Das 30. Jubiläum seit Einführung des Freiheitsgeldes steht an, der Autor zeigt die schöne neue Welt, wie sie sein könnte. Vom bedingungslosen Grundeinkommen – BGE abgekürzt - war früher die Rede, der Vater dieser schon lange umgesetzten Idee ist nun mit seinen 95 Jahren ein alter Mann. Er war Bundeskanzler, EU-Präsident, lebt luxuriös und in Sicherheit in der abgeschirmten, gut beschützten Oase. Mittlerweile ist er vom Freiheitsgeld und den daraus resultierenden Folgen so gar nicht mehr überzeugt und doch muss er sich auf die Feierlichkeiten körperlich und mental vorbereiten, unterstützt von Valentin, der mit seiner jungen Frau Lina gerade hierher gezogen ist, in eine Wohnung mit allen erdenklichen Annehmlichkeiten. Dieser verdient viel Geld mit seiner neuen Arbeit, die ihn in einen anderen Sektionsbereich führt, zu dem Lina keinen Zutritt hat.

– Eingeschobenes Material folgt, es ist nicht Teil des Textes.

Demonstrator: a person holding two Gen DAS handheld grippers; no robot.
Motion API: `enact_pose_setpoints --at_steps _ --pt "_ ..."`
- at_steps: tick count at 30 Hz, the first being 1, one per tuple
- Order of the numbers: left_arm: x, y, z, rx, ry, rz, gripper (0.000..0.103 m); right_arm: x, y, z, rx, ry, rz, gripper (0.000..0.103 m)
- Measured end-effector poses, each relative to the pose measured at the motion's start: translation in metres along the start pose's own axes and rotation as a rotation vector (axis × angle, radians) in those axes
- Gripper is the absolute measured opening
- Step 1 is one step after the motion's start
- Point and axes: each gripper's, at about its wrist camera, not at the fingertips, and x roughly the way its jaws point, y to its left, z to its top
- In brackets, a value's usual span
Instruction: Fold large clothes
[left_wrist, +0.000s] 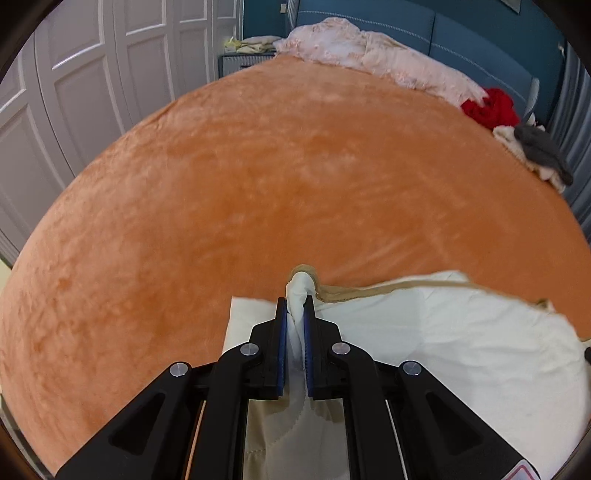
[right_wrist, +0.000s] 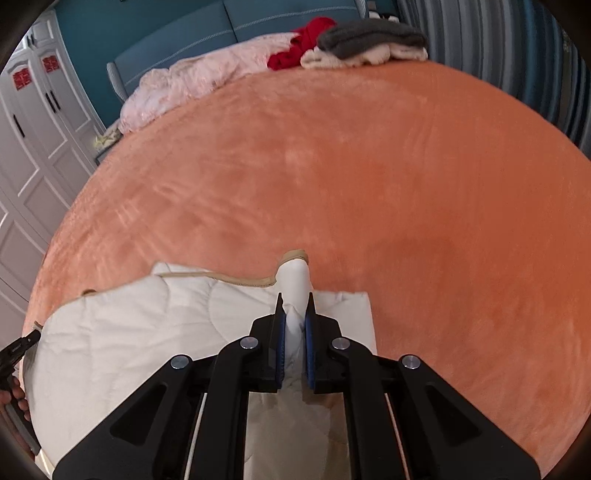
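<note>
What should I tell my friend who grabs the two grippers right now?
Left gripper: shut on a bunched corner of the white quilt.
Right gripper: shut on the quilt's other near corner.
Where: the quilt, white with tan edging, lies at the near edge of the orange bedspread. A pink blanket and a red garment sit at the far end.
Done: both corners gripped.
Left: probably carry both corners forward to fold the quilt over, then smooth it.
</note>
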Motion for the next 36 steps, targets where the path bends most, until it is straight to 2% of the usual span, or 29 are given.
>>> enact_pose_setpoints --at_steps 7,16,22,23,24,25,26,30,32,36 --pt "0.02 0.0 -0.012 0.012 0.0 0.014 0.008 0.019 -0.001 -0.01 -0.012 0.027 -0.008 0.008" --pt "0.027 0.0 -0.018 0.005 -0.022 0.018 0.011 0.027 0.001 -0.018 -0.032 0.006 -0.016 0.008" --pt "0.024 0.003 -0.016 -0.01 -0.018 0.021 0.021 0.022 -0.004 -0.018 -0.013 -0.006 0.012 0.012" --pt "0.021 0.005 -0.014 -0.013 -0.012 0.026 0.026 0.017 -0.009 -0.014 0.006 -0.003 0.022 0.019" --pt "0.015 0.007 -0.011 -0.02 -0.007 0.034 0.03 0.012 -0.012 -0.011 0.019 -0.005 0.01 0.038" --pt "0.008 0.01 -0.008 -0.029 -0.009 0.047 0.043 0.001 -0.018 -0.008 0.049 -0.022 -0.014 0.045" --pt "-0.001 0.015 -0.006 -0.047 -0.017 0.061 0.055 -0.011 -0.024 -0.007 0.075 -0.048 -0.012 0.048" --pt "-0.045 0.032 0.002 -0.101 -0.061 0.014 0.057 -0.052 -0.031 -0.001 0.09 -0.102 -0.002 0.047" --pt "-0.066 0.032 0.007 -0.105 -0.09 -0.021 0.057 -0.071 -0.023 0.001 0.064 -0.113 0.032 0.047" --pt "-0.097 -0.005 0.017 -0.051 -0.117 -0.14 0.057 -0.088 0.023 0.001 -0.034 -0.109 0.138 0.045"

Ein Szenario, das schöner nicht sein könnte. Keiner muss arbeiten, die Maschinen wuseln allerorten herum, erledigen vieles, der Mensch schaut zu. Natürlich kann jeder einer Arbeit nachgehen, so einige wollen das auch, sie werden schon gebraucht. Ahmad etwa, der für Ordnung sorgt. Denn natürlich müssen diejenigen, die arbeiten wollen, auch Steuern zahlen. Und das nicht gerade wenig, denn das jedem Erwachsenen zustehende Freiheitsgeld muss von irgendwem erwirtschaftet werden.

Ich reise in die Zukunft, ins Jahr 2064. Hier lerne ich sie kennen, folge ihnen ein Stück ihres Weges. Die einen leben privilegiert in der Oase, andere können sich diesen feudalen Lebensstil nicht oder nicht mehr leisten, werden gar hinauskomplimentiert. Das Bargeld ist abgeschafft, Kameras beobachten jeden Schritt, die Privatsphäre existiert nicht mehr. Jedoch sind sie dies gewohnt, sie sehen darin nur Vorteile. Kippt etwa einer in seiner Wohnung um, wird automatisch Hilfe geholt. Big Brother sieht alles…

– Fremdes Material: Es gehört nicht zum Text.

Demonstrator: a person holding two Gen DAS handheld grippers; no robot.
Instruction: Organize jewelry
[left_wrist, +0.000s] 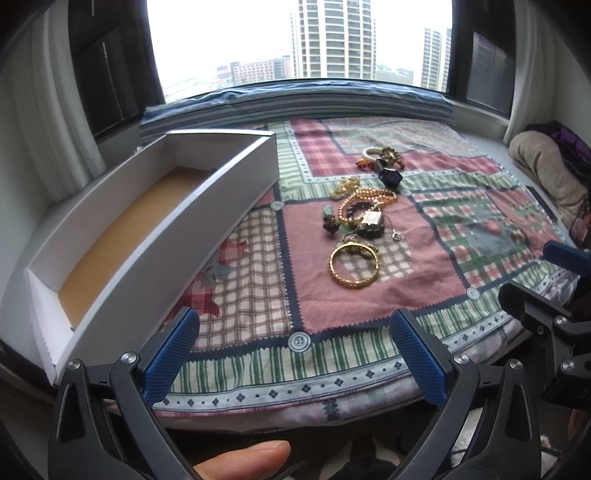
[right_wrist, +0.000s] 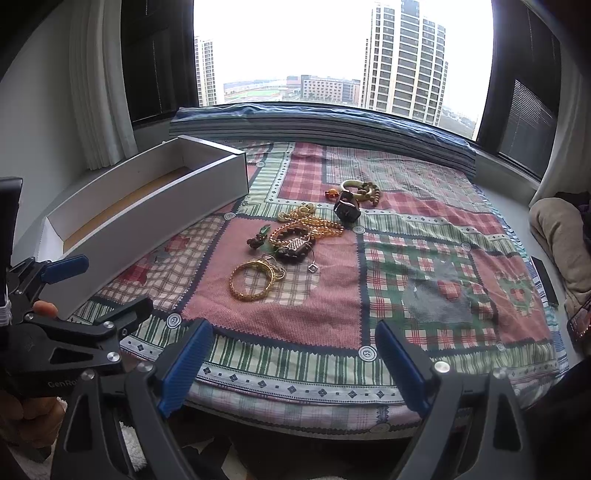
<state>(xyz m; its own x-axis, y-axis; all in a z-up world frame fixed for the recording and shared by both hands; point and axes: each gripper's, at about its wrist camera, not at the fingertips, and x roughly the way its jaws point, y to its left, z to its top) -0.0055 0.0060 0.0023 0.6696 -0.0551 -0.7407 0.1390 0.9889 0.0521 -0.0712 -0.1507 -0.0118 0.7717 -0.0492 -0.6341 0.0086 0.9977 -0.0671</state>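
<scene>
A pile of jewelry lies on a patchwork quilt (left_wrist: 369, 295): a gold bangle (left_wrist: 354, 264) (right_wrist: 252, 280) nearest me, a gold bead necklace (left_wrist: 364, 205) (right_wrist: 306, 227), a dark watch (left_wrist: 388, 173) (right_wrist: 346, 208), a white bangle (left_wrist: 373, 151) (right_wrist: 351, 184) and small pendants. A long white box (left_wrist: 207, 206) (right_wrist: 155, 218) with a brown floor stands open at the left. My left gripper (left_wrist: 295, 354) is open and empty over the quilt's near edge. My right gripper (right_wrist: 293, 354) is open and empty too. Each gripper shows at the edge of the other's view.
A folded blue striped blanket (left_wrist: 295, 99) lies along the window at the back. A beige cushion (left_wrist: 546, 173) sits at the far right. A dark phone-like object (right_wrist: 545, 280) lies off the quilt's right edge. Curtains (right_wrist: 99, 85) hang at both sides.
</scene>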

Der Gedanke um die Freiheit eines jeden einzelnen – monetär abgesichert - ist sehr reizvoll. Dass hier sehr viel mehr bedacht werden muss, wird nur allzu deutlich. Die authentischen Charaktere zeigen anschaulich, in welche Richtung es gehen könnte. Ja, das ist Eschbachs Stärke - er ist immer am Puls der Zeit, bereitet aktuelle Themen gut lesbar auf. Das Freiheitsgeld, wie er es hier nennt, kann nicht für sich alleine stehen. Was wäre wenn… Diese Idee wird weitergesponnen, eins greift ins andere.

Fakt ist schon heute, dass massenhaft Daten gesammelt werden, nur allzu viele geben sie freiwillig her. Auch wenn der Aufschrei nach dem viel zitierten Datenschutz allgegenwärtig ist, so braucht man nur einen kurzen Blick ins weltweite Netz zu werfen und sieht, wie Persönlichstes vor aller Augen ausgebreitet wird.

Ein sehr lesenswerter Roman, der nachdenklich stimmt. Kurzweilig erzählt mit glaubhaften Charakteren und einem stimmigen Szenario, der gute Unterhaltung garantiert.